Sobre chuvas e quintais
- Júlia Pessôa
- 10 de dez. de 2015
- 3 min de leitura

Foto: Pedro Henrique Rezende
Definitivamente, não fui talhada para o verão. Admito, adoro praia, piscina e cervejinha gelada descompromissada em um belo dia de sol, mas funcionar no verão fora de qualquer opção de lazer é um suplício e uma tortura que preciso enfrentar diariamente. Das coisas que mais odeio, levam o primeiro prêmio, empatadíssimas, o primeiro lugar, meu suor constante diante das temperaturas em ascensão e a chuva. Sei que precisa chover e sei que tá sendo importante diante da estiagem perigosa que enfrentamos, mas aquele calor úmido dos dias chuvosos, típico de quando o vapor está subindo, é infernal. Sem falar na impossibilidade de deslocamento para os que, como eu, têm o guarda-chuva como meio de transporte fundamental.
Num dia desses em que o céu desabou sobre Juiz de Fora, a chuva me deu um tapa de luvas ou, tropical que é, uma chinelada na bunda, de havaianas, daquela de ficar com as listras carimbadas no traseiro. Como é de costume na minha vida quase ficcional, saí de casa com uns chuviscos e de repente estourou uma adutora meteorológica, e choveu como se Noé fosse, de novo, embarcar cada espécie aos pares. O ônibus, com as janelas todas fechadas, fumegava, e eu suava como um padre no meretrício, doida para sair daquela sauna de respiração (forçadamente) coletiva. Esperei, sob a marquise da Sobel, em São Mateus, pela minha amiga Fefê, por uma meia hora, e a chuva finalmente deu uma trégua. Íamos ao teatro, como gostamos de fazer em sextas em que a preguiça, o cansaço ou a vida adulta não nos vencem.

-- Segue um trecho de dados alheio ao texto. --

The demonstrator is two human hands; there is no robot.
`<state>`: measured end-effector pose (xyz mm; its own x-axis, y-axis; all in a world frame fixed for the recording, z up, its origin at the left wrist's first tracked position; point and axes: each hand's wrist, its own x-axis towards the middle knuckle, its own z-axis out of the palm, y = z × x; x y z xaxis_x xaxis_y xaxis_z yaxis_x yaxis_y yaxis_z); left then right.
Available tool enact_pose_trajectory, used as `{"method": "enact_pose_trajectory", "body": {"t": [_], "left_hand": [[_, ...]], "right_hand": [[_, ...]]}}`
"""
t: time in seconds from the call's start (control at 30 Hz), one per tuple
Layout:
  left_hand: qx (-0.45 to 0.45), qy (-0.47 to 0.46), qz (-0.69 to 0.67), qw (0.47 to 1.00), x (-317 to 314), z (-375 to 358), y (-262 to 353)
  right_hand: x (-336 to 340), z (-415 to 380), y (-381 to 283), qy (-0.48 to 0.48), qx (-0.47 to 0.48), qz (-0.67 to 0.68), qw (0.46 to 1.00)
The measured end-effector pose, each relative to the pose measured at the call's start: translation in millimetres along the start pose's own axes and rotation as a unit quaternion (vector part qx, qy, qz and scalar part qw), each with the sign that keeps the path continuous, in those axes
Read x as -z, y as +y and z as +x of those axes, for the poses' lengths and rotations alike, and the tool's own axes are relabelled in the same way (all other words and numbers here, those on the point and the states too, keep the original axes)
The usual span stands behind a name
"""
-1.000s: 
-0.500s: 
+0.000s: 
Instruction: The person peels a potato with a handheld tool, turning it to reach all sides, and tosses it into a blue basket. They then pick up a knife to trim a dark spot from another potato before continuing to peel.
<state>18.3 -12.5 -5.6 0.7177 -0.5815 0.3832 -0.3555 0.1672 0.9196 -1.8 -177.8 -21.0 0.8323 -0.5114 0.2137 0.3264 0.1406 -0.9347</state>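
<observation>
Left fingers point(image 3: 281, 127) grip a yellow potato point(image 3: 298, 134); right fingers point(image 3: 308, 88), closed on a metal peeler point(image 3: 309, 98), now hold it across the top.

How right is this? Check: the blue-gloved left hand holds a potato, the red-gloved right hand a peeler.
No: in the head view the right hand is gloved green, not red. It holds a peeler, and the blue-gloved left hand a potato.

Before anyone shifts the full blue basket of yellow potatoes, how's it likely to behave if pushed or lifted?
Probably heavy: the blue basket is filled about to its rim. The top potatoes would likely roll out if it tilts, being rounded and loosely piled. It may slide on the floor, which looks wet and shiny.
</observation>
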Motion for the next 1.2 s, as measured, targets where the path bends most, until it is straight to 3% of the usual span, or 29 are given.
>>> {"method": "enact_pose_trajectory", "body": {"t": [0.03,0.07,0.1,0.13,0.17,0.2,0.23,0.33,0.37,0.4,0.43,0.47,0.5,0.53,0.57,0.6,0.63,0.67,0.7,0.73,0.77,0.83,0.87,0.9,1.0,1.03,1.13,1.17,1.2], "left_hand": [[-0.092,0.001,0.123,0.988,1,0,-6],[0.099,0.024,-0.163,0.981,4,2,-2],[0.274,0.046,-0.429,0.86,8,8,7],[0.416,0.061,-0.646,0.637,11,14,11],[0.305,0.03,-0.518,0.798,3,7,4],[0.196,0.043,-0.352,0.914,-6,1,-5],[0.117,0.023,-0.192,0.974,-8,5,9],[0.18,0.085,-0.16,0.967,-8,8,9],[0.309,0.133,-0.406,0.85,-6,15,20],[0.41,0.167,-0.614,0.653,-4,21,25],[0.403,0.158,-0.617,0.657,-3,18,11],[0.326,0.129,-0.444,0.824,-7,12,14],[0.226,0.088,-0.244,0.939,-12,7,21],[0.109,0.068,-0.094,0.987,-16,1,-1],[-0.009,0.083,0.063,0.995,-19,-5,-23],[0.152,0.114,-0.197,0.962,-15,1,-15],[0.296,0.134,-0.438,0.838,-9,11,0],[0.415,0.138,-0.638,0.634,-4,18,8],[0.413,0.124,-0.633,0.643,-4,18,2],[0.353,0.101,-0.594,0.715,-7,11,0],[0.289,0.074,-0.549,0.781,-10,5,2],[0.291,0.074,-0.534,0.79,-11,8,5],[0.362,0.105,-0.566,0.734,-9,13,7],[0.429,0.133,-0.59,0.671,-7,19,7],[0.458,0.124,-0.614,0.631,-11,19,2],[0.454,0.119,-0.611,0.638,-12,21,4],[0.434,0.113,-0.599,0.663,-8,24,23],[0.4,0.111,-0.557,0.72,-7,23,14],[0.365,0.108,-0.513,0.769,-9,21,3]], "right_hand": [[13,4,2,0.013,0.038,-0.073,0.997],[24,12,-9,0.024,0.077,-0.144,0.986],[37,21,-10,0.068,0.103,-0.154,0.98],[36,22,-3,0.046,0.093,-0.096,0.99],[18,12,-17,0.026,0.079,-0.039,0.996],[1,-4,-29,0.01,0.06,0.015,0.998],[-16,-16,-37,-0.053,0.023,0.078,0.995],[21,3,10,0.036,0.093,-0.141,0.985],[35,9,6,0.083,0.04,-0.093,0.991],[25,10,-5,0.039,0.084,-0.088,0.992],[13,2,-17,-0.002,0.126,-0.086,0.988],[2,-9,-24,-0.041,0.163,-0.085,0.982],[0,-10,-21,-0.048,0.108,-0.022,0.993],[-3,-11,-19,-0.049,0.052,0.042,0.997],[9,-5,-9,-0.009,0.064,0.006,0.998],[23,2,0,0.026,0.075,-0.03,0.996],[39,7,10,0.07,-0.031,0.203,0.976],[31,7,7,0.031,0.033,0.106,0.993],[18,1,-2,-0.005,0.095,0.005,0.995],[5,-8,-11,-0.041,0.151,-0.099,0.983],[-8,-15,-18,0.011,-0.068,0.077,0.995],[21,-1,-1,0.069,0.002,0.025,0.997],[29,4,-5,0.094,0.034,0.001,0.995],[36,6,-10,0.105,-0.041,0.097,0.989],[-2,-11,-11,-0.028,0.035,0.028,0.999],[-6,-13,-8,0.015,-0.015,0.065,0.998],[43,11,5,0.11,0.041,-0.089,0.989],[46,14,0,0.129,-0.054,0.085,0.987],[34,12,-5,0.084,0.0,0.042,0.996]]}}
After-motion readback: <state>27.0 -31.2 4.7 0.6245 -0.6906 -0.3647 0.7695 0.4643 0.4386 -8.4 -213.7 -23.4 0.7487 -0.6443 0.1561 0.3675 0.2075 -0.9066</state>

Chegamos à Casa de Cultura, "Quase nada é verdade" começaria às 20h30, com tolerância de 15 minutos. Não importava. Chovia lá fora mesmo, para meu desgosto, e eu e Fefê tínhamos muito sobre o que falar. Eu poderia gastar todos os meus anos de relação com as palavras tentando encontrar as mais adequadas para descrever como este trabalho, nascido, criado e com as raízes bem fincadas aqui em Juiz de Fora, me arrebatou. Mas só por hoje serei prolixa, e queria agradecer ao diretor Rodrigo Portella, meu conterrâneo de Três Rios, por ter arruinado "My funny Valentine", na voz do Sinatra, pra mim. E estendo ao agradecimento ao Zezinho, Tairone, Licya, Bavuso, Vinícius, Aline, Carolina, Thiago e Mia, que são daqui de Juiz de Fora ou aqui estão, por serem instrumentos dessa destruição. Das janelas da Casa de Cultura, Sinatra explodia entoando os versos clichê por todos os cômodos, e emoções eclodiam também de cada cena, fazendo o temporal que caía lá fora transbordar por meus olhos, copiosamente. Obrigada por negarem à canção a chance de voltar a me emocionar desta forma. Nunca mais acontecerá.
Peço perdão pela ousadia de falar sobre teatro local em um espaço dedicado à música da cidade. Mas a verdade é que pouco importa de que linguagem eu estivesse falando. Lançamos tanto a cabeça para fora da janela em busca do que pode nos tocar que, não raramente, perdemos chances de sermos tomados de emoção pelo que está debaixo de nossos narizes. Embora seja implacavelmente universal, a arte que talvez tenha o maior potencial de falar a nossos corações vem do quintal em que vivemos, de gente que passa pelas mesmas ruas que nós e transforma em teatro, imagem, música ou palavras o que vivemos nestes caminhos. É do nosso cantinho de mundo que vêm as lágrimas que nos emocionam em uma sexta chuvosa. Olhemos para dentro, para o que é nosso.